WHAT IS REQUIRED =>
The expected answer is a verbatim transcription of the lines below, beginning with the first and ending with the line that holds "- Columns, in", without pictures.

◆ ◆ ◆ ◆ ◆ ◆ ◆

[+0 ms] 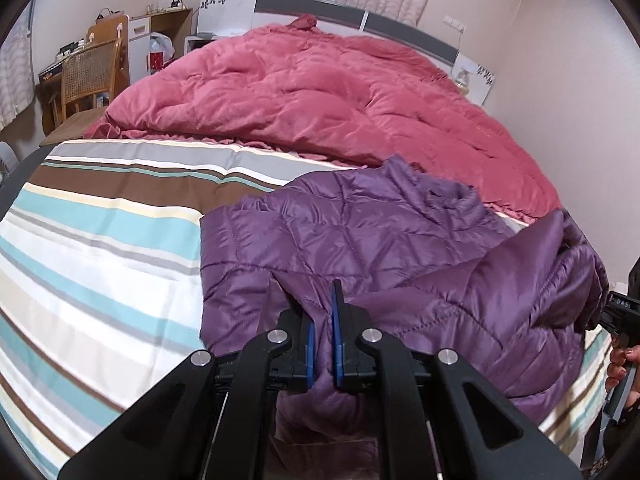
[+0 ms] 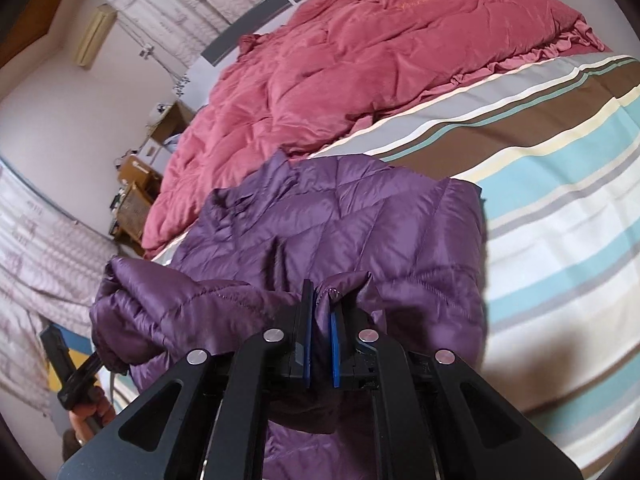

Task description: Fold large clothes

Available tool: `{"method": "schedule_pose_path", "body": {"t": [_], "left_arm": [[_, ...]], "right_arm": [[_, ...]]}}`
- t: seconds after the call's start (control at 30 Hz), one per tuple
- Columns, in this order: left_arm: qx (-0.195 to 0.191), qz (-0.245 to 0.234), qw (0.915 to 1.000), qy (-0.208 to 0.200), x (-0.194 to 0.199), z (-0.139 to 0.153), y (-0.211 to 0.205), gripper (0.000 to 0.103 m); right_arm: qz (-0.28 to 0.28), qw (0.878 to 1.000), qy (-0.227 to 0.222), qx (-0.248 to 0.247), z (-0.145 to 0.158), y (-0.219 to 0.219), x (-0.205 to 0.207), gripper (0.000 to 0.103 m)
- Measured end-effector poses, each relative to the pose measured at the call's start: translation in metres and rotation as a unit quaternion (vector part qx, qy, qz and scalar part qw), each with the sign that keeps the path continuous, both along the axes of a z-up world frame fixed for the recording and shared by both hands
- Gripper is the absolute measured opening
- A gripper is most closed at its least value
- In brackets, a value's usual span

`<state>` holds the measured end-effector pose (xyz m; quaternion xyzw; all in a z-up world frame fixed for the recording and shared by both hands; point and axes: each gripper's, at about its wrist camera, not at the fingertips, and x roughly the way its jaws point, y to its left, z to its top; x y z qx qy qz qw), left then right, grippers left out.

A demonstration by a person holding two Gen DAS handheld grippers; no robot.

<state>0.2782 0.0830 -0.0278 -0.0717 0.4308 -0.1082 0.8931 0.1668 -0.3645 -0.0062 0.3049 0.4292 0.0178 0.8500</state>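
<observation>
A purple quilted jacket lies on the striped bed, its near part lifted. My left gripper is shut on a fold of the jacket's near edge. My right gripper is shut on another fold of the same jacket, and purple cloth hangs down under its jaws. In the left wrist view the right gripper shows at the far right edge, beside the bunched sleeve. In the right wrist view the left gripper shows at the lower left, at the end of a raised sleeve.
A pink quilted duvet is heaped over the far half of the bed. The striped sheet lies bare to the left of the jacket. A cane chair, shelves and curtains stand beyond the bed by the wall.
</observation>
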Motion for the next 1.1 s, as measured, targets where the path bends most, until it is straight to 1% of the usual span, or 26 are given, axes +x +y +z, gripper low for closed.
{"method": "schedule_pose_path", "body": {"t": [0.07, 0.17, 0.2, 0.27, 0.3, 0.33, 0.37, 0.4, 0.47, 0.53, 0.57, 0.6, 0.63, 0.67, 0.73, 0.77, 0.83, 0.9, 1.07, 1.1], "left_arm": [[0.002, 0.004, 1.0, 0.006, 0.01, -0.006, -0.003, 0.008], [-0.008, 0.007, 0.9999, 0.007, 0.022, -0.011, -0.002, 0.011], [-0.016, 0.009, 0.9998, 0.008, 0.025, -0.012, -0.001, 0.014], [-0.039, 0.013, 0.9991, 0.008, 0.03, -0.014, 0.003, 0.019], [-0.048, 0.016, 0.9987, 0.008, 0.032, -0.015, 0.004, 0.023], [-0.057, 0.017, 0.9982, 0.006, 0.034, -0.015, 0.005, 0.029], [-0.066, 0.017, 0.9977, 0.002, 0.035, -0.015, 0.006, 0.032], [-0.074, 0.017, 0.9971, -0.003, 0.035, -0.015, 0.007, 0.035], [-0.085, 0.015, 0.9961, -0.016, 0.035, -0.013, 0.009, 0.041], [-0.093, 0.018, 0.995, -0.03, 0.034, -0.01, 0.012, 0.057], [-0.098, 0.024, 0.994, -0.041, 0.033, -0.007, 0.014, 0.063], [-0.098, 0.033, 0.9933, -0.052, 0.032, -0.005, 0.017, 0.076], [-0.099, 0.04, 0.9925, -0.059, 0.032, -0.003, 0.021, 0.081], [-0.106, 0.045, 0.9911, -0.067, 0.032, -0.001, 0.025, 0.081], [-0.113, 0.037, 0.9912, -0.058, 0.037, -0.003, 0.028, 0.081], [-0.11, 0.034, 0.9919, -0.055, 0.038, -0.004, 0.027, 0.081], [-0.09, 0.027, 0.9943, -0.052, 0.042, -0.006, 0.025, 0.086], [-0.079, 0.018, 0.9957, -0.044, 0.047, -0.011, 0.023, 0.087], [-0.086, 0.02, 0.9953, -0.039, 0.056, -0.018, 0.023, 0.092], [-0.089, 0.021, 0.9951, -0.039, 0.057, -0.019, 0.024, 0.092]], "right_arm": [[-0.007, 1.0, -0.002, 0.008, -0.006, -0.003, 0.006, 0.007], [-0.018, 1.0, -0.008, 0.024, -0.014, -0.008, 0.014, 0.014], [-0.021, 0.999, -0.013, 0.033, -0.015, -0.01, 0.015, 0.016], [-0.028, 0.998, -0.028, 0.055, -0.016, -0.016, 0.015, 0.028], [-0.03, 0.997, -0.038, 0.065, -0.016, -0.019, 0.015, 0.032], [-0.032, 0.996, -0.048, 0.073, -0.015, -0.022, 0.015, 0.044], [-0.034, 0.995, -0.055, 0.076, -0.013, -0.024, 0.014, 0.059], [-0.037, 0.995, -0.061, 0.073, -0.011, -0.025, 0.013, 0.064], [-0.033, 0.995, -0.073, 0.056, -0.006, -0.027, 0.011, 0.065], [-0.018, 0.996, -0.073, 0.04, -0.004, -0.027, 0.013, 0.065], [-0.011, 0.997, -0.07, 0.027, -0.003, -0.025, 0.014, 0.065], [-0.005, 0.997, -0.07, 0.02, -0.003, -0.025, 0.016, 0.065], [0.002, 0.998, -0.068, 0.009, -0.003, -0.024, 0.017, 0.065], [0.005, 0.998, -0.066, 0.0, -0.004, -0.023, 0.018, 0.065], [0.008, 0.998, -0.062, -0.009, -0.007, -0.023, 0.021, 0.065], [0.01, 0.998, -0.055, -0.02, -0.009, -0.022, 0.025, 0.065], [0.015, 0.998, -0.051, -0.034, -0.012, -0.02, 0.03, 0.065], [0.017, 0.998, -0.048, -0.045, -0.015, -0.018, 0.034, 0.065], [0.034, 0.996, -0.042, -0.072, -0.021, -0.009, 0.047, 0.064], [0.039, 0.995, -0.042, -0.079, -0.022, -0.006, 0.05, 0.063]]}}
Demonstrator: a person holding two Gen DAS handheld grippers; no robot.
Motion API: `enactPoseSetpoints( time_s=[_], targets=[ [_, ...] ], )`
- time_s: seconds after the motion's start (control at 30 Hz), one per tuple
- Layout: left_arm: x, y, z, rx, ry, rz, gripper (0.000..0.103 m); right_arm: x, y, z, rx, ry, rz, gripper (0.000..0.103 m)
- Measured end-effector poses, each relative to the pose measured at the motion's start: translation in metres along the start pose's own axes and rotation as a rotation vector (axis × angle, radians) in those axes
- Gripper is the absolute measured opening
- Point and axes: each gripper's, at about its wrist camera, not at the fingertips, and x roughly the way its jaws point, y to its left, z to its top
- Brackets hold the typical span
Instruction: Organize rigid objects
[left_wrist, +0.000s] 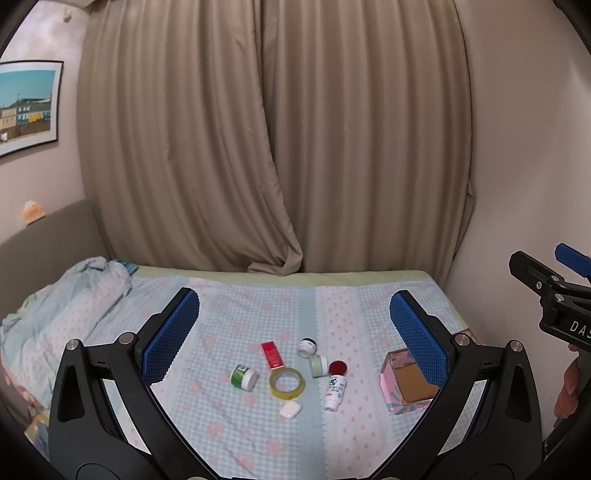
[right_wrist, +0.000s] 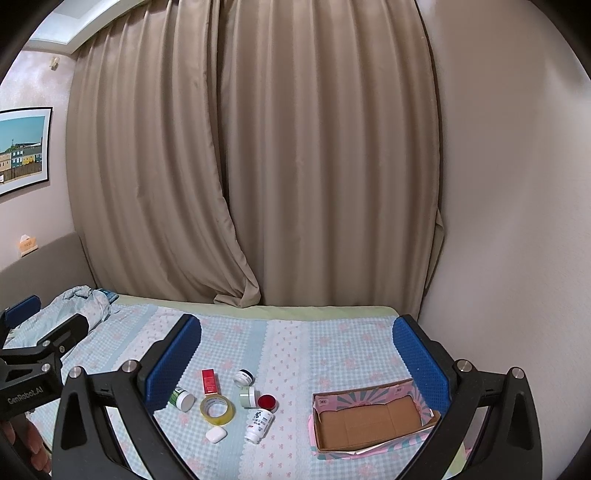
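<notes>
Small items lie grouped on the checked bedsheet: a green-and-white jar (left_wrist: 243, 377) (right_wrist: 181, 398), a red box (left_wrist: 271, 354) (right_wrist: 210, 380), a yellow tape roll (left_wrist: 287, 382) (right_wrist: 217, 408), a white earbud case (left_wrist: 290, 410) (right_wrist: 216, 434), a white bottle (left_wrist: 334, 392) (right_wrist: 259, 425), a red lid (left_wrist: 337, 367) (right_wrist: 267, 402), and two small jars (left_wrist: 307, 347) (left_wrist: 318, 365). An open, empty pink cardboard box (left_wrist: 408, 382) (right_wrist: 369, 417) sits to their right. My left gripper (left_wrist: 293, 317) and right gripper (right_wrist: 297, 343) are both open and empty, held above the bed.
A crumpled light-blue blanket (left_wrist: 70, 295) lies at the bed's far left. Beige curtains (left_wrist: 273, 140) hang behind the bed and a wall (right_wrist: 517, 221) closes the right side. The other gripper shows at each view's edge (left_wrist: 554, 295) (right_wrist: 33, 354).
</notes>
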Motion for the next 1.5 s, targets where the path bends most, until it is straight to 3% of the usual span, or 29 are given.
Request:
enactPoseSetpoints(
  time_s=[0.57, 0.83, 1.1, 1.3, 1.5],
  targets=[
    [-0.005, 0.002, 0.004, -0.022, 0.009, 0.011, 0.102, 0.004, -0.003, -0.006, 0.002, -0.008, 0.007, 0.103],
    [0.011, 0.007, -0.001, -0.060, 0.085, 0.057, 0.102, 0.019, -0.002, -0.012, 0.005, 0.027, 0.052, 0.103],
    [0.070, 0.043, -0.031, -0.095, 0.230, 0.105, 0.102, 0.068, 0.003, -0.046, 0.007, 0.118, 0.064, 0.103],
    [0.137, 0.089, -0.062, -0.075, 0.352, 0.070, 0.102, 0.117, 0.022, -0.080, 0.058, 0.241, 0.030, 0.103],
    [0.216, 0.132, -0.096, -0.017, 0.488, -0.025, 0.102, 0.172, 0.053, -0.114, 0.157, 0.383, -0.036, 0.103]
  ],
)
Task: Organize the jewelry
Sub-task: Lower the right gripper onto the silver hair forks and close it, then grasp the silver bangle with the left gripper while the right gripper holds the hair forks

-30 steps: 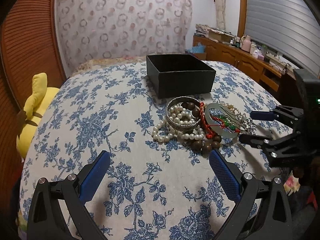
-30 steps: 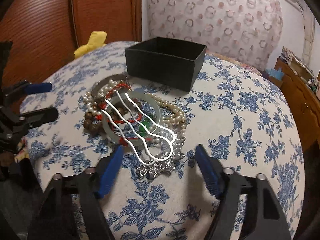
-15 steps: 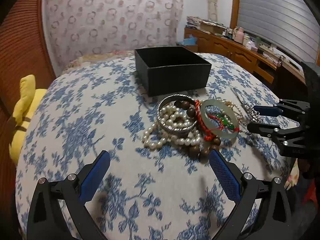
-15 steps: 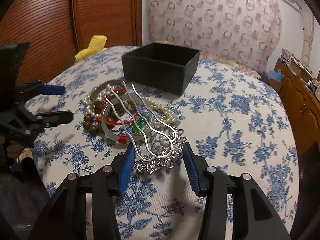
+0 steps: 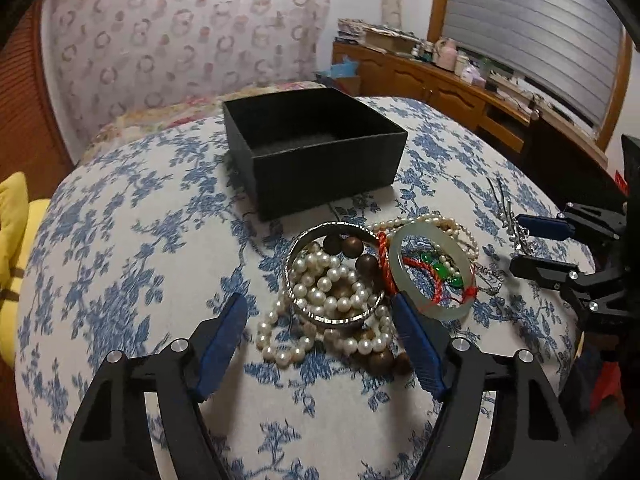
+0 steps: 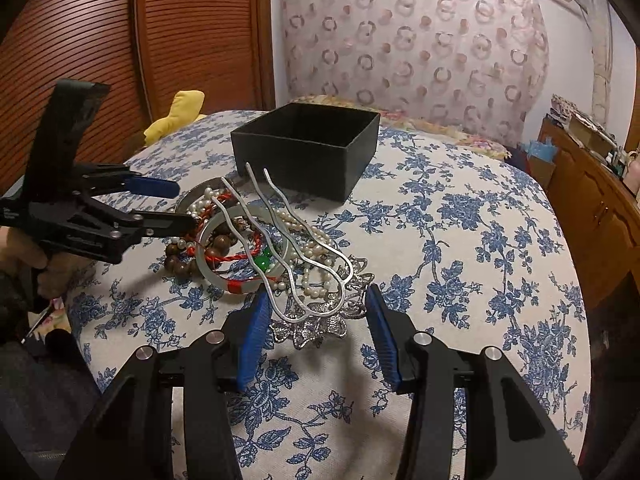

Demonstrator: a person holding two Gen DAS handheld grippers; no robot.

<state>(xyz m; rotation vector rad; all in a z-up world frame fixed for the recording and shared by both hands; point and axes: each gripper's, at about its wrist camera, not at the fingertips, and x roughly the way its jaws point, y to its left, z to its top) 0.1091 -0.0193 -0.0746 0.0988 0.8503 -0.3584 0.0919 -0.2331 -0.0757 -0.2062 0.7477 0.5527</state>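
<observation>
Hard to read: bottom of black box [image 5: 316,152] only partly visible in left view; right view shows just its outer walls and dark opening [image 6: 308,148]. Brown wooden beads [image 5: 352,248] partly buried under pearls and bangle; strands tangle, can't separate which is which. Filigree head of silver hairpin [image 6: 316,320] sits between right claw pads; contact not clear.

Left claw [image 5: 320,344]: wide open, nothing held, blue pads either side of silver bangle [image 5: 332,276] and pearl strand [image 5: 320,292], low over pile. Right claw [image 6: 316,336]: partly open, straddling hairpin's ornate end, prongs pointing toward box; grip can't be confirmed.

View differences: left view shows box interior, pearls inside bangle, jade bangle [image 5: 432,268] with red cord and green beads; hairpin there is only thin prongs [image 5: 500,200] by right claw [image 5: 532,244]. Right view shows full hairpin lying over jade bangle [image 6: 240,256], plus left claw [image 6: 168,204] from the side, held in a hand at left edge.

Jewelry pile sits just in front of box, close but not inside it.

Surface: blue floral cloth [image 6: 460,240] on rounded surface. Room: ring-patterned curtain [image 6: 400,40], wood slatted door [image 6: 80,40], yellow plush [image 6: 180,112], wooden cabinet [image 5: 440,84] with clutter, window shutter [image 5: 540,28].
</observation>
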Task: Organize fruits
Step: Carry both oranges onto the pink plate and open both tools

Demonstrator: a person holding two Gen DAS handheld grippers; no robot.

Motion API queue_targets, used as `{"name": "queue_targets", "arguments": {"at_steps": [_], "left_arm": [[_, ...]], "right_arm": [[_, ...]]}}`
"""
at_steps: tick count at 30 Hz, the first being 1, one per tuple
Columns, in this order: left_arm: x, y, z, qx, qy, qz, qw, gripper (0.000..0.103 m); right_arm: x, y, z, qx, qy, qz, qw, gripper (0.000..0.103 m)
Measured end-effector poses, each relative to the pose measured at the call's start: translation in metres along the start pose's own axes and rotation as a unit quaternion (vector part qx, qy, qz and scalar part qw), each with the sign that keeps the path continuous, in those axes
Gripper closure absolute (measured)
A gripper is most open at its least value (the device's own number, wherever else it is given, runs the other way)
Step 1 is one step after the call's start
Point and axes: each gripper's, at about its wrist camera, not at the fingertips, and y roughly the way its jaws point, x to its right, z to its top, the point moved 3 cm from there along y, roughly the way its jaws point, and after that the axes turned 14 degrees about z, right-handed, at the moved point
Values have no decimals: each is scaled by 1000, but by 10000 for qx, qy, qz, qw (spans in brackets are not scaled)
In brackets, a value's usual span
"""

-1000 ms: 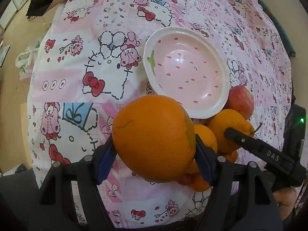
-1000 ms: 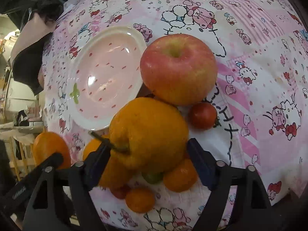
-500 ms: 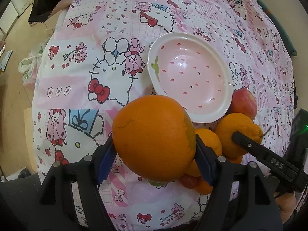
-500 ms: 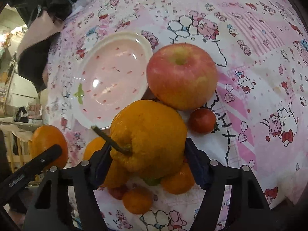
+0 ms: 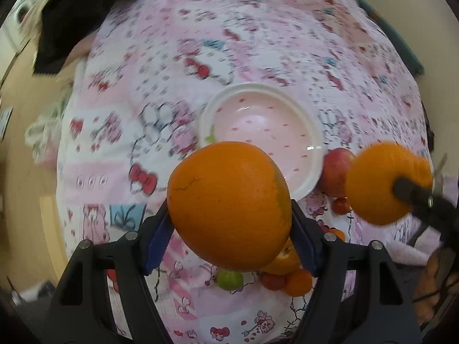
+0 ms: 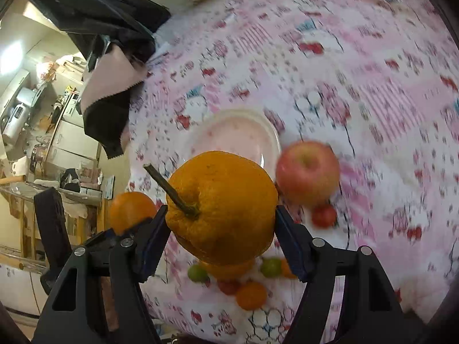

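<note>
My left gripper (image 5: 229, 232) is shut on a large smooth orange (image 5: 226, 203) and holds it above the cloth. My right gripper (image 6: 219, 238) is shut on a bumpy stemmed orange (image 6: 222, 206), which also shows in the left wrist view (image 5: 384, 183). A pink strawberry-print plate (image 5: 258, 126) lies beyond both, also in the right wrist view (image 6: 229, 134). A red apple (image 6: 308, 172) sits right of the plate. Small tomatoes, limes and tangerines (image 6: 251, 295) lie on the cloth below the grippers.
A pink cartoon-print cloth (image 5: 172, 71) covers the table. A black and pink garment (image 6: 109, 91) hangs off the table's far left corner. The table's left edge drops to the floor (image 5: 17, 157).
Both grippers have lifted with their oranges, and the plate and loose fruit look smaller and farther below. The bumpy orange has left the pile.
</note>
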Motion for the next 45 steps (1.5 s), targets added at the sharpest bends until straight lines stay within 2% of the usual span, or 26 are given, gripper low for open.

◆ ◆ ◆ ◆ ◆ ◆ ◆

SOLUTION TO THE EXERCISE =>
[+0 ms] 
[+0 ms] 

Task description: Fold large clothes

Available tool: `{"method": "schedule_pose_path", "body": {"t": [_], "left_arm": [[_, ...]], "right_arm": [[_, ...]]}}`
- t: seconds after the call's start (control at 30 Hz), one per tuple
- Columns, in this order: left_arm: qx (-0.195 to 0.191), qz (-0.245 to 0.234), qw (0.915 to 1.000), qy (-0.208 to 0.200), x (-0.194 to 0.199), z (-0.139 to 0.153), y (-0.211 to 0.205), gripper (0.000 to 0.103 m); right_arm: qz (-0.28 to 0.28), qw (0.878 to 1.000), qy (-0.227 to 0.222), qx (-0.248 to 0.247), z (-0.145 to 0.158), y (-0.219 to 0.219), x (-0.205 to 0.207), gripper (0.000 to 0.103 m)

That wraps up the exercise.